=== EXERCISE PROMPT ===
Please repeat exactly the lines below from the one containing "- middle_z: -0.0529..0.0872" down to the one containing "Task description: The", both included, and nothing else.

=== PROVIDED RECORDS ===
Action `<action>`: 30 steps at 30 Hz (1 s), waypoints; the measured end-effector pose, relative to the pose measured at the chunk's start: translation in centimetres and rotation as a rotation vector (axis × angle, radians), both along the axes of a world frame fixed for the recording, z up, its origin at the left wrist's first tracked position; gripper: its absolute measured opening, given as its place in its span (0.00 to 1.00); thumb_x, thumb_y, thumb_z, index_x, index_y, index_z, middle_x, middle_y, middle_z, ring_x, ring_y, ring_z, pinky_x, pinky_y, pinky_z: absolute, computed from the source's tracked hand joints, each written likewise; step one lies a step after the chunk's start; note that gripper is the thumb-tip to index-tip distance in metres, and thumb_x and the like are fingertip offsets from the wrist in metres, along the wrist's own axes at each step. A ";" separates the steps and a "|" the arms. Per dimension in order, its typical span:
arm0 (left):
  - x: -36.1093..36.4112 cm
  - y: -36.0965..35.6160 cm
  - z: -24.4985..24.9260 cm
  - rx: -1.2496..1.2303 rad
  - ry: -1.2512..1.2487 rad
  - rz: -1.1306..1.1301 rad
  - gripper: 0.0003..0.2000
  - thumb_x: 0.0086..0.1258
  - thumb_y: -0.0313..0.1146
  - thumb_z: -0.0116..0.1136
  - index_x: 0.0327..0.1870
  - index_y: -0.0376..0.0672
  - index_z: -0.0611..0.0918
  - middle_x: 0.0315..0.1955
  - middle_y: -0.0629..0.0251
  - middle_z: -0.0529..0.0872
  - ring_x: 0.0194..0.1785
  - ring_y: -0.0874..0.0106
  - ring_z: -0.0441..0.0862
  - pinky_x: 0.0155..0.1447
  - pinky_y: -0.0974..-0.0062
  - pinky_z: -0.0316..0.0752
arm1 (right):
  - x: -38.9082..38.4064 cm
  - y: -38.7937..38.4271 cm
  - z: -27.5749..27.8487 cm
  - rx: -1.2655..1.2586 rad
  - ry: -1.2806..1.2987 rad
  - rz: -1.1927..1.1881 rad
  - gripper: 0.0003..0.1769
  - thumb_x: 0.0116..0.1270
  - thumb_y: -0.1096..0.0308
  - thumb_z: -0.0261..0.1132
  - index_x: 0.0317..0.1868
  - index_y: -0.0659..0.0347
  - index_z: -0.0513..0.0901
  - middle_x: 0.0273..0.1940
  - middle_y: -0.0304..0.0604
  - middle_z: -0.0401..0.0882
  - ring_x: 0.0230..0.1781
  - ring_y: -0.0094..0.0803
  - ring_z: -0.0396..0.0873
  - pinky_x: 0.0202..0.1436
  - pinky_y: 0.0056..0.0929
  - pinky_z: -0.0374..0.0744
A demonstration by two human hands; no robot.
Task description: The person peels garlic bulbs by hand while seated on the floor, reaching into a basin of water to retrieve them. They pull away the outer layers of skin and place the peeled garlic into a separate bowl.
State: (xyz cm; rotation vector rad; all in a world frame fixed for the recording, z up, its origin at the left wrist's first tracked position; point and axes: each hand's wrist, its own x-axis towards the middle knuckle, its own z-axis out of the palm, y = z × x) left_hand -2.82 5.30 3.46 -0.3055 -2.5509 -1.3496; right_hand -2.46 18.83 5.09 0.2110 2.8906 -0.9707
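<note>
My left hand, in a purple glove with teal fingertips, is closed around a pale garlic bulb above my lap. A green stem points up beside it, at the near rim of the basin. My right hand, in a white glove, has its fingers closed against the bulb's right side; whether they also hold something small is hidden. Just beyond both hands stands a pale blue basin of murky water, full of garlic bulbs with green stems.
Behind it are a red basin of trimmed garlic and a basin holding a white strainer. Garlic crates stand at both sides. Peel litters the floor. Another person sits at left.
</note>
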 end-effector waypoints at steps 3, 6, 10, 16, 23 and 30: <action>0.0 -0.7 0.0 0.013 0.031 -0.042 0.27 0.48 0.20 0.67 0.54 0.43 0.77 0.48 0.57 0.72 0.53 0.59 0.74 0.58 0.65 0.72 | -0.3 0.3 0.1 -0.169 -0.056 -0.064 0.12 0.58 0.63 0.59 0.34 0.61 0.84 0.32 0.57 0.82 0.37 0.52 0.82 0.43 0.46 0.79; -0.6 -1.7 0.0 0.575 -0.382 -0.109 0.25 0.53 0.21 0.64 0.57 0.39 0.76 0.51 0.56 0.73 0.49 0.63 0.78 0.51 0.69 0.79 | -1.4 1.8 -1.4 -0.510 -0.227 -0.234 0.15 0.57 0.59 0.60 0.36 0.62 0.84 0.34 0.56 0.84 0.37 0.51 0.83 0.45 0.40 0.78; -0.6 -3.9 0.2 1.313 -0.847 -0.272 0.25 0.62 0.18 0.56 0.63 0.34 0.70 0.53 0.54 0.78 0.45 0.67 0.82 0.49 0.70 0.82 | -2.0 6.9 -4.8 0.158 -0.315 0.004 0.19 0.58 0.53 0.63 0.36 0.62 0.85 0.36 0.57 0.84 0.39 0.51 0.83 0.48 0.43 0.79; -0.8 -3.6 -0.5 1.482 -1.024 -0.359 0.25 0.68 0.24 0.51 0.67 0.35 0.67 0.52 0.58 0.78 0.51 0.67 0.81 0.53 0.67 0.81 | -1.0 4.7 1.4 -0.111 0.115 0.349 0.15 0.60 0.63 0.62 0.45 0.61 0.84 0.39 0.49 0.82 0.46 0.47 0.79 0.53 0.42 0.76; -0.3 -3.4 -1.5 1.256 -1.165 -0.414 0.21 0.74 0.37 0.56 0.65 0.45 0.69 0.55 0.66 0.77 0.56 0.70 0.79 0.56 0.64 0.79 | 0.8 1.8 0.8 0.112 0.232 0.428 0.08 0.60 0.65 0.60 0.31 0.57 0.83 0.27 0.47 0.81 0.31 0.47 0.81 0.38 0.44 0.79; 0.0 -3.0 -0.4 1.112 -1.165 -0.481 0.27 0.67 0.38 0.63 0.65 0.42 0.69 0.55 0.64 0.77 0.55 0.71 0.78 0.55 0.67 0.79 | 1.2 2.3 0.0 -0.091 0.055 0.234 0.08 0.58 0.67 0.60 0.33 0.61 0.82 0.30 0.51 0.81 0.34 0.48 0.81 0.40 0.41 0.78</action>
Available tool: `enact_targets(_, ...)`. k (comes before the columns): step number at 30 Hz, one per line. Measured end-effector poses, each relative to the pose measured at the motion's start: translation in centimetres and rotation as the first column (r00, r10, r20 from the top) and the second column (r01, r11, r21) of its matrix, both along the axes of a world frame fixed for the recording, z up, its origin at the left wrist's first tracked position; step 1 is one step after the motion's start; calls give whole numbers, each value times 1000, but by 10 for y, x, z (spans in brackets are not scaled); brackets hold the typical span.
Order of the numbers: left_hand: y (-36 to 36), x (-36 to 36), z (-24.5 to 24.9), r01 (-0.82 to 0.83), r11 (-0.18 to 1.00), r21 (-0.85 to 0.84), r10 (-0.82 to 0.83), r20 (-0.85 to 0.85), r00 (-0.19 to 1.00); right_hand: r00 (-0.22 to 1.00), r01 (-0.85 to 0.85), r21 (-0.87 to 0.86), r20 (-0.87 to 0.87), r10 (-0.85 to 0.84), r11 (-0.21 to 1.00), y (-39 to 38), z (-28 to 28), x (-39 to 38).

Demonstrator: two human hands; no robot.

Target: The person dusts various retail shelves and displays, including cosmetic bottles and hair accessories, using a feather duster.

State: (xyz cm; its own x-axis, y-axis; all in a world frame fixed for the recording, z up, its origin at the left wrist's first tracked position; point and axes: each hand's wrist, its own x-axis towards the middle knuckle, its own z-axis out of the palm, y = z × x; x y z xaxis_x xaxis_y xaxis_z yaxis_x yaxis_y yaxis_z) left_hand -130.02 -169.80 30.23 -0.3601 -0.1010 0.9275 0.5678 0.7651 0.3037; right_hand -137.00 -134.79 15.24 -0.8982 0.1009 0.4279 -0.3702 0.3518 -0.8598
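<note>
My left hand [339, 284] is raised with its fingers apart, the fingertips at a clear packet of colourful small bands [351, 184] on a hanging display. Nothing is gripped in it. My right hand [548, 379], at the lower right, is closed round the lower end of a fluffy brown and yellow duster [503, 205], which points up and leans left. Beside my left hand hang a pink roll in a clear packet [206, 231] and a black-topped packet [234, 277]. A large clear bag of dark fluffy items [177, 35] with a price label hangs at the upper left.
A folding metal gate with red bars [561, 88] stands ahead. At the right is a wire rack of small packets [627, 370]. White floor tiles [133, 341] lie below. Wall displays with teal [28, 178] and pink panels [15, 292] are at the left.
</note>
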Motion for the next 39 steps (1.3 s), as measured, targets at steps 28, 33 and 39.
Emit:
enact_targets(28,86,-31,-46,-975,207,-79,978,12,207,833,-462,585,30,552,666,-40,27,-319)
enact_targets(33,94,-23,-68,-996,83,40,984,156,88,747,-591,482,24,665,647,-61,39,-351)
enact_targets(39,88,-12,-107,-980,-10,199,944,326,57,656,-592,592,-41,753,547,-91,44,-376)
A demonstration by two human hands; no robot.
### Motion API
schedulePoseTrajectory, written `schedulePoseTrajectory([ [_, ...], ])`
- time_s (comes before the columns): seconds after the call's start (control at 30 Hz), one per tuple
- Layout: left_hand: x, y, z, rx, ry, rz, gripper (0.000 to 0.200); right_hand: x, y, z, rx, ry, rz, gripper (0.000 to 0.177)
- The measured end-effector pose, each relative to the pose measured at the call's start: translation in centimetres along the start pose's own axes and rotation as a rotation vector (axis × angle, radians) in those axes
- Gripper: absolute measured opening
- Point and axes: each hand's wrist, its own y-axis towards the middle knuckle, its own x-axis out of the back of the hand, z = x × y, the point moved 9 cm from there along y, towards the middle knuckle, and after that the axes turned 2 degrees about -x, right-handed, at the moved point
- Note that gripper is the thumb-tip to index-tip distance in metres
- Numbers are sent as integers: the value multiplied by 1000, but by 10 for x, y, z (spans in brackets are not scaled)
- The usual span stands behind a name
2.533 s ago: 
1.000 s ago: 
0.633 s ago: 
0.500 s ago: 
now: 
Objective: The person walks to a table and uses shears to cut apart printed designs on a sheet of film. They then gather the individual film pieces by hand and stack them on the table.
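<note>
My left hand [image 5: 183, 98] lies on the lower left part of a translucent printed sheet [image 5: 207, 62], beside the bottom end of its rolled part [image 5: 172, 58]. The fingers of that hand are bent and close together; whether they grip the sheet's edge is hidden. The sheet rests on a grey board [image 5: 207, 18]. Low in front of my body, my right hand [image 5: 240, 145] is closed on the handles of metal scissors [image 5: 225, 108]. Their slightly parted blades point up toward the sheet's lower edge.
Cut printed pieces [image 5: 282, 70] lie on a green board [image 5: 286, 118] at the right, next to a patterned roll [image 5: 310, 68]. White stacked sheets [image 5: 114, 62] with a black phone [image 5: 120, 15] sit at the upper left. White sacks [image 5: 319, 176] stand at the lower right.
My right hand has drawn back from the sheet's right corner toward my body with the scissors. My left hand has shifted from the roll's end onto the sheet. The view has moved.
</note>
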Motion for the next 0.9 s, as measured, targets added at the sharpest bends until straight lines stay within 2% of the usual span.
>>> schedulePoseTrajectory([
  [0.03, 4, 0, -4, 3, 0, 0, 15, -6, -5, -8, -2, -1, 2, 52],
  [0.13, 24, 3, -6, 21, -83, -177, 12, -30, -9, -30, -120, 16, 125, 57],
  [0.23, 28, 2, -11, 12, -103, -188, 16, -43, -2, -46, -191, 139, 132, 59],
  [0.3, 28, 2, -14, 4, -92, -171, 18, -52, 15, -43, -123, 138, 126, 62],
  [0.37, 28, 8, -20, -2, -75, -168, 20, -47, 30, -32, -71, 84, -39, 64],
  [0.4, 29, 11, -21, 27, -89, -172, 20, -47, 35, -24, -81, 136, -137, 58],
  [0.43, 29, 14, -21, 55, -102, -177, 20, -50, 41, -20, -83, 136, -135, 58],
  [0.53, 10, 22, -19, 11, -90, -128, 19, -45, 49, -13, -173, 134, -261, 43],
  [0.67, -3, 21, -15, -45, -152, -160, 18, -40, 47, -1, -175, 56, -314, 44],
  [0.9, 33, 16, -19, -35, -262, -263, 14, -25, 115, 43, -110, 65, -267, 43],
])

=== RESULT FOR THIS TASK ===
  - middle_z: -0.0529..0.0872
  - ring_x: 0.0194..0.1785
  - ring_y: -0.0874..0.0106
  - ring_z: -0.0441..0.0862
  - pinky_x: 0.0155..0.1447
  - pinky_y: -0.0974..-0.0062
  - pinky_z: -0.0316..0.0752
arm1 (right):
  - x: -38.9082..38.4064 cm
  - y: -38.7937..38.4271 cm
  - z: -27.5749..27.8487 cm
  - rx: -1.2655..1.2586 rad
  - ry: -1.2806..1.2987 rad
  - rz: -1.1927..1.1881 rad
  - gripper: 0.0003..0.1769
  - thumb_x: 0.0116..0.1270
  - thumb_y: -0.1096..0.0308
  - thumb_z: -0.0261..0.1132
  - index_x: 0.0317..0.1868
  - index_y: -0.0659..0.0347
  - index_z: -0.0513..0.0901
  - middle_x: 0.0273..0.1940
  - middle_y: -0.0304..0.0604
  - middle_z: -0.0401..0.0882
  - ring_x: 0.0230..0.1781
  - ring_y: -0.0094..0.0803
  - ring_z: -0.0396..0.0873
  - pinky_x: 0.0202..0.1436
  - pinky_y: 0.0056..0.0929
  - pinky_z: -0.0374..0.0744
A demonstration by two human hands; no robot.
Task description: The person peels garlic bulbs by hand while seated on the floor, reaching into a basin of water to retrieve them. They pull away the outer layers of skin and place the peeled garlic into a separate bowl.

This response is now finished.